Розамунда, обхватив колени руками, тихо покачивалась в такт своим мыслям.

— Ты видел прошлой зимой пьесу Фредерика Дейна «Викторина»?

— Вообще-то да. Только я не понимаю, как это связано с моими проблемами. — Джон заметно нервничал.

— Скоро узнаешь. И каково было твое впечатление?

— О, даже не знаю, что тебе сказать. — Он нахмурился, как будто пытался что-то вспомнить. — Сначала все было вроде ничего, но к концу первого действия мне показалось... — Он глубоко задумался, восстанавливая в памяти подробности того вечера.

— Да? — Розамунда решила напомнить о себе.

— Так или иначе, у меня сложилось впечатление, что в пьесе отсутствует что-то очень важное, — признался он наконец. — То, что делает художественное произведение ярким, рельефным, реалистичным.

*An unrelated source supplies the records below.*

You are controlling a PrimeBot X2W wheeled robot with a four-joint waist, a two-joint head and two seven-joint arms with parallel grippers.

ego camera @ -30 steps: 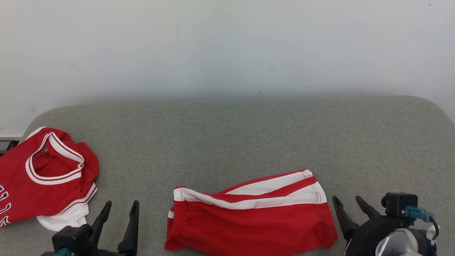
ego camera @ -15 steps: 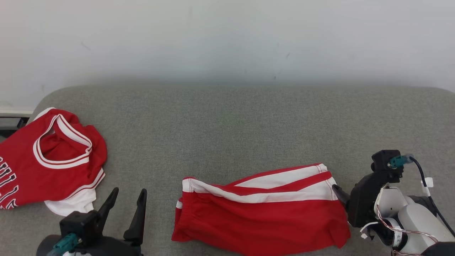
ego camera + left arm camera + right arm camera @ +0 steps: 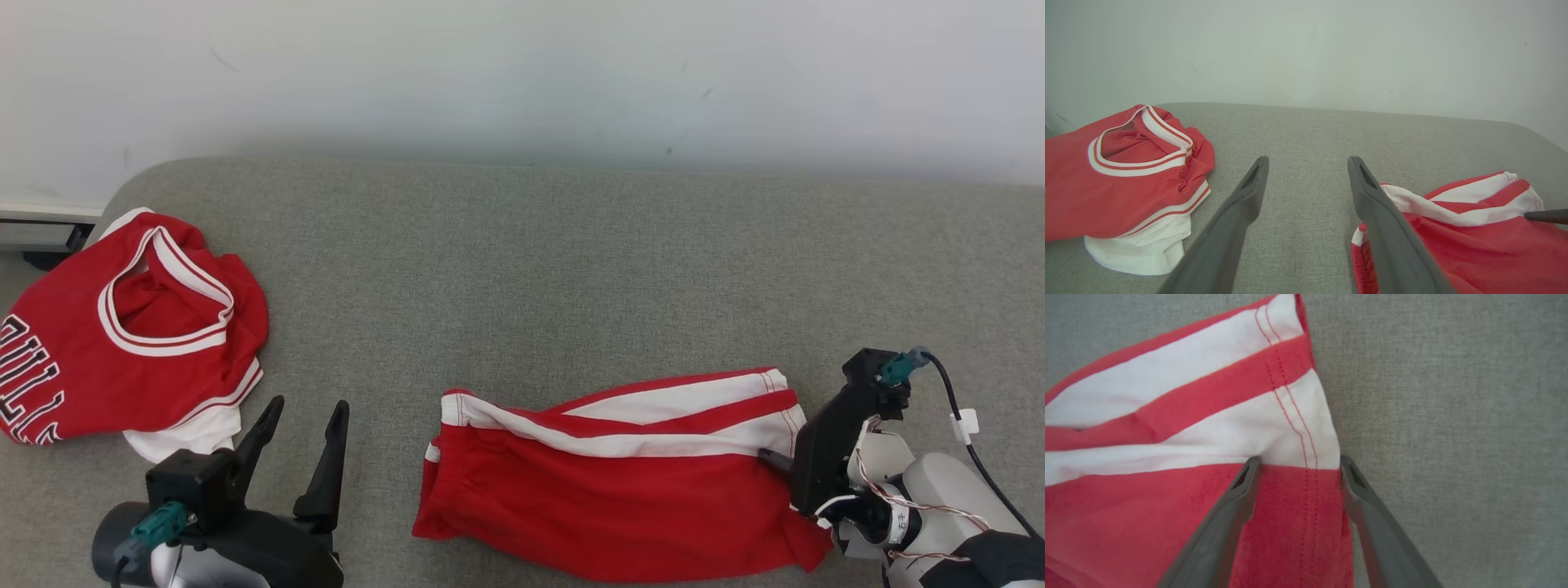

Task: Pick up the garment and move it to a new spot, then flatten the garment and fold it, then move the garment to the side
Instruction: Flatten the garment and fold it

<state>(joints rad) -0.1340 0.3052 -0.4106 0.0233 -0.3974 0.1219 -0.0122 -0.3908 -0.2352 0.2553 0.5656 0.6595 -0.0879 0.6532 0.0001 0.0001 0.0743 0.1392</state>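
Right wrist view: shorts (image 3: 1167, 416) partly off-frame.

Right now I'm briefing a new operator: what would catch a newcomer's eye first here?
The red-and-white striped shorts lying front and centre on the grey upholstered surface, with the open right gripper astride their right hem. Next, the crumpled red jersey at the far left, the open left gripper between the two garments.

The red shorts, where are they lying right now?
In the head view the shorts lie on the grey cushion, low and right of centre, between the left gripper and the right gripper, whose open fingers straddle their right hem.
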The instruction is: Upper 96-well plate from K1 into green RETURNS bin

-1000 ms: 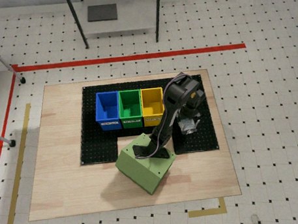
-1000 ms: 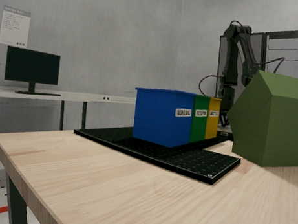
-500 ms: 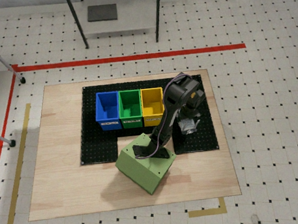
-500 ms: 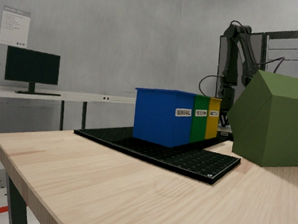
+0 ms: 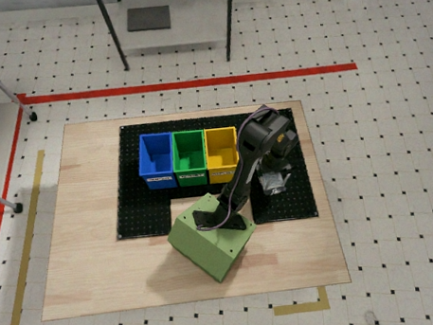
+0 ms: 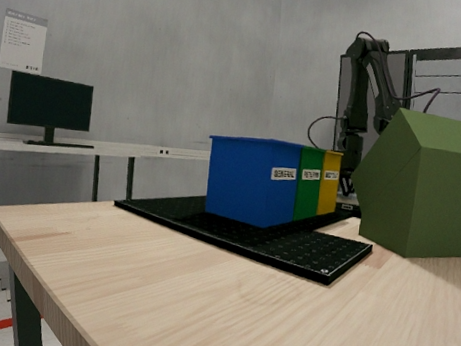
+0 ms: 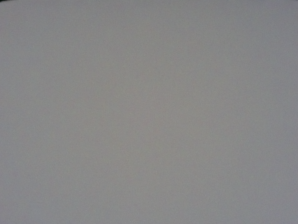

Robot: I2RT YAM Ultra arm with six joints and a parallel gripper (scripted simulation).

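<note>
The green bin (image 5: 189, 156) labelled RETURNS stands upright between a blue bin (image 5: 156, 160) and a yellow bin (image 5: 221, 153) on the black pegboard; it also shows in the side view (image 6: 310, 186). The stack rack K1 (image 5: 274, 183) with its clear well plates sits to the right of the yellow bin, mostly covered by my arm. My gripper (image 6: 350, 175) points down right over the rack, open; its fingers are largely hidden behind the bins and the arm. The wrist view is a blank grey field and shows nothing.
My arm's green base block (image 5: 212, 242) sits on the wooden table in front of the bins. The black pegboard (image 5: 147, 208) lies under the bins and rack. A desk with a monitor (image 6: 49, 103) stands off to the side.
</note>
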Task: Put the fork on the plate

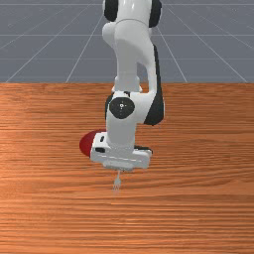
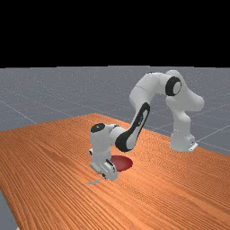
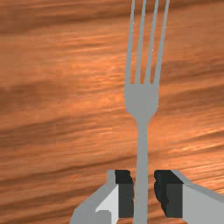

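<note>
In the far view, my gripper is low over the table, beside the dark red plate. The grey fork sticks out from under the hand, on the side away from the arm's base. In the front view its tines point toward the picture's bottom, and the hand partly covers the plate. The wrist view has the fork's handle running between the fingertips of my gripper. They stand open around it, with a visible gap on one side.
The wooden table extends around the fork and plate. The arm's forearm and wrist hang over the table behind the hand, close to the plate.
</note>
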Controlling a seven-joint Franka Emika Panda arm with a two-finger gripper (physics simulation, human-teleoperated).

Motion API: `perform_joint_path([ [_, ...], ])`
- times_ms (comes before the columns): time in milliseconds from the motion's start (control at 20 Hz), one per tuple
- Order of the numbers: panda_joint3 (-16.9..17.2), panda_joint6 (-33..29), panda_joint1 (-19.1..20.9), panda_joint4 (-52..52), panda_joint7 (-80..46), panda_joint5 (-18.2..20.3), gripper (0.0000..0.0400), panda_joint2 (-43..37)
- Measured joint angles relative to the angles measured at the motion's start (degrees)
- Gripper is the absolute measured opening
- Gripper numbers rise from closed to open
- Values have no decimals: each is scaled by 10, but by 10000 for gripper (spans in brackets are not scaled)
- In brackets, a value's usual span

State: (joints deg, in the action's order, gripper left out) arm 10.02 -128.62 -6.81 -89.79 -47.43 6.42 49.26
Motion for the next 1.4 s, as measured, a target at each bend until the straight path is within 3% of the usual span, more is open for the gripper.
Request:
perform_joint_path([
  [200, -13, -1, -15, -148, 13, 9, 86, -142],
  [600, -23, -11, -30, -215, 14, 13, 86, -190],
  [850, -11, -37, -28, -338, 14, 15, 86, -313],
  [1050, 24, -104, -3, -383, 19, -2, 86, -308],
  [1200, 49, -120, 21, -388, 30, -15, 86, -299],
  [1400, 57, -132, 28, -386, 27, -25, 86, -269],
])
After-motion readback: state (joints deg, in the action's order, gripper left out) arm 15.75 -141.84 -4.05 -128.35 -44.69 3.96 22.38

Спектакль получился скучным, схематичным.

— Точно, я так же тогда подумала, — кивнула Розамунда. — И решила еще раз перечитать книгу, на основе которой была создана пьеса. Книга просто великолепна! Мое первоначальное впечатление не изменилось!

Джон насторожился, а девушка, затаив дыхание, ждала, что он скажет.

— На что ты намекаешь, Розамунда? — спросил Джон, напряженно вглядываясь в лицо девушки.

— Я хочу сказать, что не всегда на основе первоклассной книги можно создать хорошую пьесу, — медленно произнесла девушка, четко выговаривая каждое слово. Джон должен уловить ее мысль. — Автор имеет больше возможностей воплотить свой творческий замысел именно в литературном произведении, а не в сценическом. Когда я вновь прочитала «Викторину», то поняла, что произошло. Из книги была заимствована лишь основа сюжета, выхолощенное произведение моментально лишилось яркой выразительности, живого содержания, — подробно изложила свое мнение Розамунда.

— Так ты думаешь, что я... — задумчиво протянул Джон.

— О, я не настолько самонадеянна, чтобы давать тебе советы. Но может быть, тебе стоит подумать о создании книги, а не пьесы?

Джон невероятно долго хранил молчание. Розамунда не смела взглянуть на него, решив, что вела себя глупо и несдержанно.

Внезапно Джон поднялся и, схватив девушку за плечи, рывком заставил ее тоже встать. Несколько мгновений молодые люди стояли лицом к лицу, крепко держась за руки. Потом он склонился к ней и нежно поцеловал в губы.

— Умница! — бросил он и, не проронив больше ни звука, исчез в гостиной.

Розамунда проводила его взглядом, мечтательно прикасаясь пальцами к губам, на которых все еще горел его поцелуй. Стряхнув с себя блаженное оцепенение, она отнесла посуду и остатки еды на кухню, навела там порядок и на цыпочках подошла к двери в гостиную. Предосторожности были излишни. Джон находился в состоянии творческого транса — ничто не могло ему помешать. Он собрал в аккуратную стопку разбросанные страницы рукописи и, изредка просматривая их, стучал и стучал на пишущей машинке с такой одержимостью, как будто от этого зависела его жизнь.

Скорее всего, так оно и было, подумала Розамунда. Творческое начало в Джоне требовало реализации, без этого он не смог бы жить полной, насыщенной жизнью. А девушка мечтала, чтобы он максимально раскрыл себя. На душе у нее было тепло и радостно оттого, что судьба этого человека решалась не без ее скромного участия.

Розамунду переполняло чувство восторга и полного удовлетворения. Долго думать о природе столь странных эмоций не пришлось. Сердце подсказывало ей — это любовь. Любовь, которая никогда не умрет.

— Нет, я ничего существенного не выяснил, — уныло признался доктор Роб. — Не помогла даже дата рождения, которую ты для меня узнала. Кстати, как это тебе удалось? Ты ведь не стала выспрашивать у самой Розамунды?